In FIG. 10, two concentrically extending pipes 1 and 2 are shown. From the water conducting pipe 1, the pipes J extend in a radial direction to the center of the pipe curvature circle and intersect the air conducting pipes 2. The outlet nozzles 2 are also directed radially and the arrangement can be effected in such a manner. 1 or 3 or 4 to 6.

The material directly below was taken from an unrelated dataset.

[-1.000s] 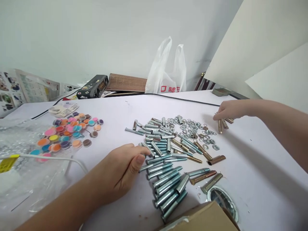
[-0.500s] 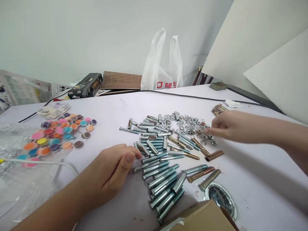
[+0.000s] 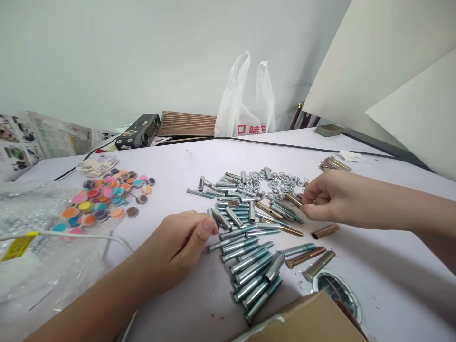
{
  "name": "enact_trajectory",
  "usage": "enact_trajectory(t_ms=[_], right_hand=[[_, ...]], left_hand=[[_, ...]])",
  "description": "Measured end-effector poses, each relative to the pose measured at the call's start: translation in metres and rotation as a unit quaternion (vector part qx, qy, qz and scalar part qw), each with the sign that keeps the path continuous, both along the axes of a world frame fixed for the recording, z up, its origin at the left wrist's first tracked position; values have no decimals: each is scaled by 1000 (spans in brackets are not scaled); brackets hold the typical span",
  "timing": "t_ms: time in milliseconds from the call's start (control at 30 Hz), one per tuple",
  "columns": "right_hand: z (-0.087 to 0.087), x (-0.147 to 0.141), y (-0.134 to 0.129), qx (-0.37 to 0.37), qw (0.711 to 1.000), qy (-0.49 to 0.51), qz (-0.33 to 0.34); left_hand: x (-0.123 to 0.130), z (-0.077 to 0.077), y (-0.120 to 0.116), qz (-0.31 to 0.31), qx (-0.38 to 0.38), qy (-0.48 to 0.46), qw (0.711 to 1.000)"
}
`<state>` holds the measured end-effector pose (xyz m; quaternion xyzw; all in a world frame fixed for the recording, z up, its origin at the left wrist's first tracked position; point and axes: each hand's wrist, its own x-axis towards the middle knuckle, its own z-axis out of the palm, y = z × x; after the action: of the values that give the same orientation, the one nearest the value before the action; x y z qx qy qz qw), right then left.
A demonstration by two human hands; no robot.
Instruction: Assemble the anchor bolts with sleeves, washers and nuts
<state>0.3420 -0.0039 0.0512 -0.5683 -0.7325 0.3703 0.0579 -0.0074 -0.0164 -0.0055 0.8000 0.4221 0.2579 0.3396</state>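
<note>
Near the white table's (image 3: 167, 190) left edge, colourful round caps (image 3: 101, 194) lie beside clear plastic (image 3: 17, 199). The left hand (image 3: 185, 242) is loosely curled against a mid-table heap of silvery bolts (image 3: 237, 232); whether it holds anything cannot be told. Rightward, behind the heap, lie washers (image 3: 285, 183). The right hand (image 3: 320, 202) pinches a brass-coloured sleeve (image 3: 295, 200); more brass-coloured pieces (image 3: 335, 164) lie toward the far edge.

Left hand (image 3: 180, 249) and right hand (image 3: 329, 197) are both totally bare, forearms (image 3: 103, 299) uncovered too, as far up as they show tbh.
</note>
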Motion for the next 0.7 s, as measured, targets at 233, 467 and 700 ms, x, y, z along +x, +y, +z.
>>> enact_trajectory(t_ms=[233, 467, 700], right_hand=[[-6, -108, -12, 21, 977, 182, 105], [-18, -103, -13, 117, 964, 194, 141], [-15, -40, 0, 198, 968, 27, 153]], left_hand=[[7, 8, -5, 20, -104, -133, 985], [10, 10, -9, 58, -86, -156, 982], [13, 9, -14, 15, 32, -57, 998]])
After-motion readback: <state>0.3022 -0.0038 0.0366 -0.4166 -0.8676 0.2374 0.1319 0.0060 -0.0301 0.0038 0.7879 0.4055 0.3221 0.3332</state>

Giant. 11 shows a longitudinal section through the constriction 1. in which the direction of flow is indicated by an arrow 11. FIG. 12 to 16 show different views of such a narrowing 4 in the direction of its face 8. . 12 is a circular cross-section. Giant. 13 shows a multi-aperture constriction 4 which guarantees substantially better mixing over the circular cross-section of the gaseous phase with the liquid phase, since the surface area of the beam in contact with the gaseous phase is increased relative to the cross-section. Further advantageous cross-sectional shapes of the constriction 4 result in a further enlargement of the beam surface area relative to the cross-section of the constriction bore 4. Thus, FIG. 14 shows the slit, FIG. 15 shows the nozzle orifice cross section substantially in the shape of three notches; circular nozzles. ’

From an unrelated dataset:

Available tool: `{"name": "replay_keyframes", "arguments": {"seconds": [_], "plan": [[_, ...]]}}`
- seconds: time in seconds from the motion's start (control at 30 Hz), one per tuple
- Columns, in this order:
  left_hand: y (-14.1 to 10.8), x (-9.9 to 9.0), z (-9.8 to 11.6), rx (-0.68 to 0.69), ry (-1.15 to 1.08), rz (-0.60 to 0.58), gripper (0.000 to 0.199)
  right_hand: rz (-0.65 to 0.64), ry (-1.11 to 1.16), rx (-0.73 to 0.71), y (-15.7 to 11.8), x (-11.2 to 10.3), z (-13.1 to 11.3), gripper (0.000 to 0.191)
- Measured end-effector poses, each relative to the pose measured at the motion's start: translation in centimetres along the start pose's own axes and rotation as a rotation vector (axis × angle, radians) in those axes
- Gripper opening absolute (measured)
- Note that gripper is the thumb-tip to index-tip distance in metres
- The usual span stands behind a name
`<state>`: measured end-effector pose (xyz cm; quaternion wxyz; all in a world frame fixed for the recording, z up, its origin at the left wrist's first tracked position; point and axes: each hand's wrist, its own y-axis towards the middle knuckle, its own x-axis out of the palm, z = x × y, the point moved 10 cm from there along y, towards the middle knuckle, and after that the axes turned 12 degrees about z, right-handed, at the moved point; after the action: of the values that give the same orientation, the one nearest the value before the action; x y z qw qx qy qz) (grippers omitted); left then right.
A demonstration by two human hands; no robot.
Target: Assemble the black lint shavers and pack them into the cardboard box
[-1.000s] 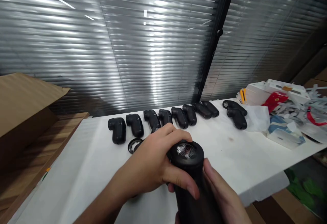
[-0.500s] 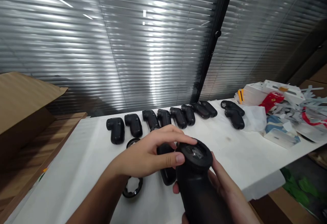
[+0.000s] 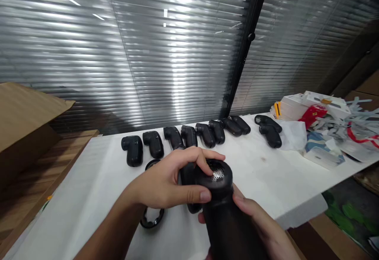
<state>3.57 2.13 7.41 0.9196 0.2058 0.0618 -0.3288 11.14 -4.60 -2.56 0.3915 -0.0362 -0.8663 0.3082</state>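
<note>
The black device (image 3: 229, 216) is held above the near middle of the white table (image 3: 251, 181), mesh end up, with tabletop stretching from it to the slanting near-right edge; a row of similar devices (image 3: 205, 135) lines the far edge, and packaging (image 3: 315, 115) is heaped far right. The left hand (image 3: 173, 181) comes in half-curled from the left, thumb on the device's head and one bent fingertip at the mesh (image 3: 219, 174). The right hand (image 3: 257, 218) wraps the handle from the right, closed around it.
</note>
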Motion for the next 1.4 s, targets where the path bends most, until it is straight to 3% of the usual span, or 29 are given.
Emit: {"name": "replay_keyframes", "arguments": {"seconds": [0.27,0.43,0.7,0.9,1.17,1.3,1.4], "plan": [[-0.2,0.3,0.6,0.023,0.051,-0.049,0.043,-0.091,-0.002,0.113,0.6,0.0,1.8,0.071],[0.0,0.4,0.8,0.051,0.109,-0.082,0.055,-0.043,0.023,0.18,-0.4,0.4,1.8,0.064],[-0.2,1.2,0.8,0.103,0.17,-0.171,0.056,-0.034,-0.03,0.007,-0.4,0.7,0.3,0.063],[-0.4,1.6,1.2,0.133,0.235,-0.195,0.058,-0.018,-0.027,-0.011,1.0,-0.9,1.6,0.064],[-1.2,4.1,1.3,0.158,0.414,-0.255,0.086,-0.05,-0.154,-0.215,1.6,-3.0,1.5,0.064],[-1.4,5.6,1.3,0.189,0.44,-0.288,0.086,-0.078,-0.158,-0.236,1.0,-3.9,2.0,0.073],[-1.4,6.7,1.9,0.233,0.403,-0.292,0.082,-0.025,-0.183,-0.275,0.3,-5.3,1.9,0.077]]}}
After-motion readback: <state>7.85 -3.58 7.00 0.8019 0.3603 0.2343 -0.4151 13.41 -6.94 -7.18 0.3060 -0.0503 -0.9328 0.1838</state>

Giant. 17 to 20 show schematically various exemplary embodiments of the device according to the invention inside tanks of different shapes. In Figure 17, there are shown pipes 1 which conduct water, air pipes 2, tank 12 of the mixing nozzle 2 of the mixing jet. Referring to FIG. 18, the tank 13 is shown to be of a sub-square shape, with the water pipe 1 as well as the air pipe 2 following the perimeter of the tank 13. FIG. 19 shows a tank 14 whose cross-section corresponds to an oval. The water and air pipes 1, 2 are arranged in such a way that the mixing jets emerging from the outlet nozzles 2 achieve a flow direction along a circular cross-section. FIG. 20 shows a plan view of a cylindrical tank 15 in an underside. The water pipes 1 are inside and outside of the tank 15 surrounded by concentric air pipes 2 and the direction of flow of the jets that intersect the outlet nozzles 2 is alternately selected radially inward and radially outward.

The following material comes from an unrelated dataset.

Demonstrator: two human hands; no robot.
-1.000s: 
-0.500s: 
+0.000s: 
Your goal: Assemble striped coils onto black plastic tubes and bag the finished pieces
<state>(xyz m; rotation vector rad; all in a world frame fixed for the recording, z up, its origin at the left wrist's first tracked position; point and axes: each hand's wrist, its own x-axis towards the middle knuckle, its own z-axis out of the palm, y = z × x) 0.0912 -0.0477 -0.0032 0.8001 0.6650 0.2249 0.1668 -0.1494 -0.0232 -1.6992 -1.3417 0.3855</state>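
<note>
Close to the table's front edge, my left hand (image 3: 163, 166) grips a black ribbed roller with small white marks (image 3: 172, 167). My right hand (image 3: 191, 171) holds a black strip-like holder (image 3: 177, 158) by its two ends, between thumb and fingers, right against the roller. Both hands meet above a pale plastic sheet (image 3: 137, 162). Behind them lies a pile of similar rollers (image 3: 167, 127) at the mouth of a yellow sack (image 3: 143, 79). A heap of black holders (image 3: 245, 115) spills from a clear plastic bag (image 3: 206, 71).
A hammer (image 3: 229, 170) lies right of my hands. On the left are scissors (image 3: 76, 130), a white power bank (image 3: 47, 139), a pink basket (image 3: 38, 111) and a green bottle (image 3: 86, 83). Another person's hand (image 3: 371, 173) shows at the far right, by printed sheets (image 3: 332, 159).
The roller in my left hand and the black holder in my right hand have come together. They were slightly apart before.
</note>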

The relative arrangement of the pipes 1, 2, J can also be arranged in such a way that the water pipes 1 and the air pipes 2 are each arranged in the direction of the axis of the tank 12, 13, 14. 2Ž. The pipes branching from the water pipes 2 and the intersecting air pipes 2 extend substantially underneath the axis of the tank 12. 24 »14. 1Ž · If, in the flow arrangement, the water and air pipes 2, 2 are made of plastic, the arrangement may be flexible, and such a prefabricated system may be as existing. requirements and bent along the wall of the tank, for example.

Claims (7)

SUBJECT OF THE INVENTION 1. Apparatus for introducing gases into a capsule, in particular for the aeration of waste water in a liquid pipe tank connected to a circulation pump, with a conduit leading oxidizing gases, in particular air with a mixing chamber for gas-mixing liquids and outlet nozzles for introducing the mixture a liquid with air into the tank, characterized in that the liquid conduit (1) is provided with radial openings to which are connected pipes (3) intersecting the gas conduit (2), these pipes (3) being on their part, lying inside the gas line (2) is provided with a nozzle-like constriction (4) and gas inlet openings (6) distributed on their housing and at their free end the tubes (3) are provided with outlet nozzles (7). Device according to claim 1, characterized in that the nozzle-like constriction (4) has an oval cross-section. Device according to claim 1, characterized in that the nozzle-like constriction (4) is a circular nozzle. Device according to Claim 1, characterized in that the nozzle-like constriction (4) is a nozzle with at least two holes. Device according to one of Claims 2 to 4, characterized in that the inner wall of the nozzle-like constriction (4) is provided with flow guide surfaces, for example helical grooves. Device according to one of Claims 1 to 5, characterized in that a diffuser (9) is connected to the outlet nozzles (7) of the tubes (3). Device according to claim 8, characterized in that holes (10) are provided in the diffuser (9) at the point of its connection to the outlet nozzles (7).